Aripiprazole and Haloperidol Activate GSK3β-Dependent Signalling Pathway Differentially in Various Brain Regions of Rats

Aripiprazole, a dopamine D-2 receptor (D2R) partial agonist, possesses a unique clinical profile. Glycogen synthase kinase 3 beta (GSK3 beta)-dependent signalling pathways have been implicated in the pathophysiology of schizophrenia and antipsychotic drug actions. The present study examined whether aripiprazole differentially affects the GSK3 beta-dependent signalling pathways in the prefrontal cortex (PFC), nucleus accumbens (NAc), and caudate putamen (CPu), in comparison with haloperidol (a D2R antagonist) and bifeprunox (a D2R partial agonist). Rats were orally administrated aripiprazole (0.75 mg/kg), bifeprunox (0.8 mg/kg), haloperidol (0.1 mg/kg) or vehicle three times per day for one week. The levels of protein kinase B (Akt), p-Akt, GSK3(3, p-GSK3 beta, dishevelled (Dvl)-3, and beta-catenin were measured by Western Blots. Aripiprazole increased GSK3 beta phosphorylation in the PFC and NAc, respectively, while haloperidol elevated it in the NAc only. However, Akt activity was not changed by any of these drugs. Additionally, both aripiprazole and haloperidol, but not bifeprunox, increased the expression of Dvl-3 and beta-catenin in the NAc.
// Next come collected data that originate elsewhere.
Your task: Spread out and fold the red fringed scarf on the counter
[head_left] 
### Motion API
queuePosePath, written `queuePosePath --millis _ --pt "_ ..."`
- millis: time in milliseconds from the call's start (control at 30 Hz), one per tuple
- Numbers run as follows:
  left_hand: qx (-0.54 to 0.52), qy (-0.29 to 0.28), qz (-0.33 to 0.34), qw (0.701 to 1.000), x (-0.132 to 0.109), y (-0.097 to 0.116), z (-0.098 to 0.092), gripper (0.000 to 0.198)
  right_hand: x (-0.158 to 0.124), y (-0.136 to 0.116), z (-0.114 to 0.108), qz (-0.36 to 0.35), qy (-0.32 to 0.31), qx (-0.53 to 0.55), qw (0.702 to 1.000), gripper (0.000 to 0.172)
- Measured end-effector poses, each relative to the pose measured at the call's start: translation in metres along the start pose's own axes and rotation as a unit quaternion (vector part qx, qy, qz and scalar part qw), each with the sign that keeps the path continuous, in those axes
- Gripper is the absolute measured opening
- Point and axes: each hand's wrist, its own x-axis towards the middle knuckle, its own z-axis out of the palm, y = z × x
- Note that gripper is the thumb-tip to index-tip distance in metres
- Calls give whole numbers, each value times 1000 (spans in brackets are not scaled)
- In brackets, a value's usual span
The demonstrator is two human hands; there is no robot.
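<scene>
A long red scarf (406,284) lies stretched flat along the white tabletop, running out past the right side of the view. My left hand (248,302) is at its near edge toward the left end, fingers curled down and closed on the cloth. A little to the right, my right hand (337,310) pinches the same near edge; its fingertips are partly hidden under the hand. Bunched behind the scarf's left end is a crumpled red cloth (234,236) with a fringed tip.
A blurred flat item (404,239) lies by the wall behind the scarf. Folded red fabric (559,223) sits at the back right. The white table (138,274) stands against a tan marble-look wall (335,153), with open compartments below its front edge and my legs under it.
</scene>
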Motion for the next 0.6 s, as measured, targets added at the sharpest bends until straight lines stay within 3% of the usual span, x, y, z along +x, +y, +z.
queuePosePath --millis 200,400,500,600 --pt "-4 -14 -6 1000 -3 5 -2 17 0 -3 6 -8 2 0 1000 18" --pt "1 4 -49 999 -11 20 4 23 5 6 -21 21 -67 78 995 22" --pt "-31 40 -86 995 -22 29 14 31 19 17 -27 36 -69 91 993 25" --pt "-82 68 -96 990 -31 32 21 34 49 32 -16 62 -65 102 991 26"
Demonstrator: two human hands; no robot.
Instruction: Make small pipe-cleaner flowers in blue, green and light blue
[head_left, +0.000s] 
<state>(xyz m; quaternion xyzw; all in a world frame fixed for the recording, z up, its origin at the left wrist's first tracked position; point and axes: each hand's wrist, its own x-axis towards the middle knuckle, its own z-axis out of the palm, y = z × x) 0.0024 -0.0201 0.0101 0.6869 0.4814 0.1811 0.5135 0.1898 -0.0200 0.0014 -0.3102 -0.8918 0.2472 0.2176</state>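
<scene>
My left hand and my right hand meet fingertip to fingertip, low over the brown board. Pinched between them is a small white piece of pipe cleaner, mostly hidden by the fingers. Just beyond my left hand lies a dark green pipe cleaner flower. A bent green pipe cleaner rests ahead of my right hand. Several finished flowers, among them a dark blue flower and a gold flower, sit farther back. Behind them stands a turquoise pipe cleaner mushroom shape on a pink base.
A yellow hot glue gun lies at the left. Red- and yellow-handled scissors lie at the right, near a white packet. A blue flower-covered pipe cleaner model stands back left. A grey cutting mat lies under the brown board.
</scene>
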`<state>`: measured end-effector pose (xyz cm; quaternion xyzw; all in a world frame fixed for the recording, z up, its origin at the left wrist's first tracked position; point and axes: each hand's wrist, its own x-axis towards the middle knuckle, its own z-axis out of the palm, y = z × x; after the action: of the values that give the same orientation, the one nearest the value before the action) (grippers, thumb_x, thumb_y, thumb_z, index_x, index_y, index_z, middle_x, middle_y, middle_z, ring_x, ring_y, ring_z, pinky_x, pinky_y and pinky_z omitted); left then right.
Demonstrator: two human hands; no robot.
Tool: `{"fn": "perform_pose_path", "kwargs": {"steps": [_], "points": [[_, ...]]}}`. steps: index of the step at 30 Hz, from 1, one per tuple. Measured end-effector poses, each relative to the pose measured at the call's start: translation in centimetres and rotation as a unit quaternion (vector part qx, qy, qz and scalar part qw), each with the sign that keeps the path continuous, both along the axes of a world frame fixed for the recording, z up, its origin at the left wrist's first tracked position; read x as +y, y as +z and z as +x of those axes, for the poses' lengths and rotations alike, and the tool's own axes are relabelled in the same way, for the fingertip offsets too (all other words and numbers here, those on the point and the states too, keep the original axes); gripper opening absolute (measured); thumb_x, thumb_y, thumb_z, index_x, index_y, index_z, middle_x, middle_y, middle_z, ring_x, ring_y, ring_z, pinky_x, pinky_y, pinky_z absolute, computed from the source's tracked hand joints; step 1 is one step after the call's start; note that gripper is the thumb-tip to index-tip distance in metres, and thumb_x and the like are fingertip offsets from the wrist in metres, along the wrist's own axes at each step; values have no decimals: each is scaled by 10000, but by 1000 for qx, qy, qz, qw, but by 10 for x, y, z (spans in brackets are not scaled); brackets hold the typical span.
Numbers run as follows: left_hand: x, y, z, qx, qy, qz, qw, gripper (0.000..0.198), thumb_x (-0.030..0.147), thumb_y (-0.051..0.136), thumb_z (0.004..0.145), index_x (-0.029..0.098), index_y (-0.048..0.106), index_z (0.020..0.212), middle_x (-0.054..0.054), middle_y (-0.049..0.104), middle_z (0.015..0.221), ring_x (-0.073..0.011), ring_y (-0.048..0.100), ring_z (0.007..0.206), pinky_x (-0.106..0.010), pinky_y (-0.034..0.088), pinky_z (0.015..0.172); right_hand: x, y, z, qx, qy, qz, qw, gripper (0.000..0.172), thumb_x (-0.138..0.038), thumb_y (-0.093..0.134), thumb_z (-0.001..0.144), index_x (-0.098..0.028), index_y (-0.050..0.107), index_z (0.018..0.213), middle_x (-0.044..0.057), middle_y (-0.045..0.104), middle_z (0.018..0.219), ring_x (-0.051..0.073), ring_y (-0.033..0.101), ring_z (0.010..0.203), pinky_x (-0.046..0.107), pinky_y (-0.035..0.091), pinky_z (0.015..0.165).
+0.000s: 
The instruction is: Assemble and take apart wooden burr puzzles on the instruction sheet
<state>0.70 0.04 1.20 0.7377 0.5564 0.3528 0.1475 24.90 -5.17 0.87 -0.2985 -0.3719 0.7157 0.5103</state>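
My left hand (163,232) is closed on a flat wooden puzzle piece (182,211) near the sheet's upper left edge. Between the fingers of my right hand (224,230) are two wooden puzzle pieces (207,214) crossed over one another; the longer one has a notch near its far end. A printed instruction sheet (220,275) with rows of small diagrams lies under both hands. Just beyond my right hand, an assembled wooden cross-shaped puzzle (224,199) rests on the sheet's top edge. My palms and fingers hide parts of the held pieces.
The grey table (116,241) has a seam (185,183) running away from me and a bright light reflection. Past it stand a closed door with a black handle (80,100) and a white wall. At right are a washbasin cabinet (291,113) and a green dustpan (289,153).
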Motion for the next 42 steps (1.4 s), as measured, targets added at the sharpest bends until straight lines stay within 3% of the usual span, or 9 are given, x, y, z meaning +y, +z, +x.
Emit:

The present study suggests that activation of GSK3 beta phosphorylation in the PFC and NAc may be involved in the clinical profile of aripiprazole; additionally, aripiprazole can increase GSK3 beta phosphorylation via the Dvl-GSK3 beta-beta-catenin signalling pathway in the NAc, probably due to its relatively low intrinsic activity at D(2)Rs.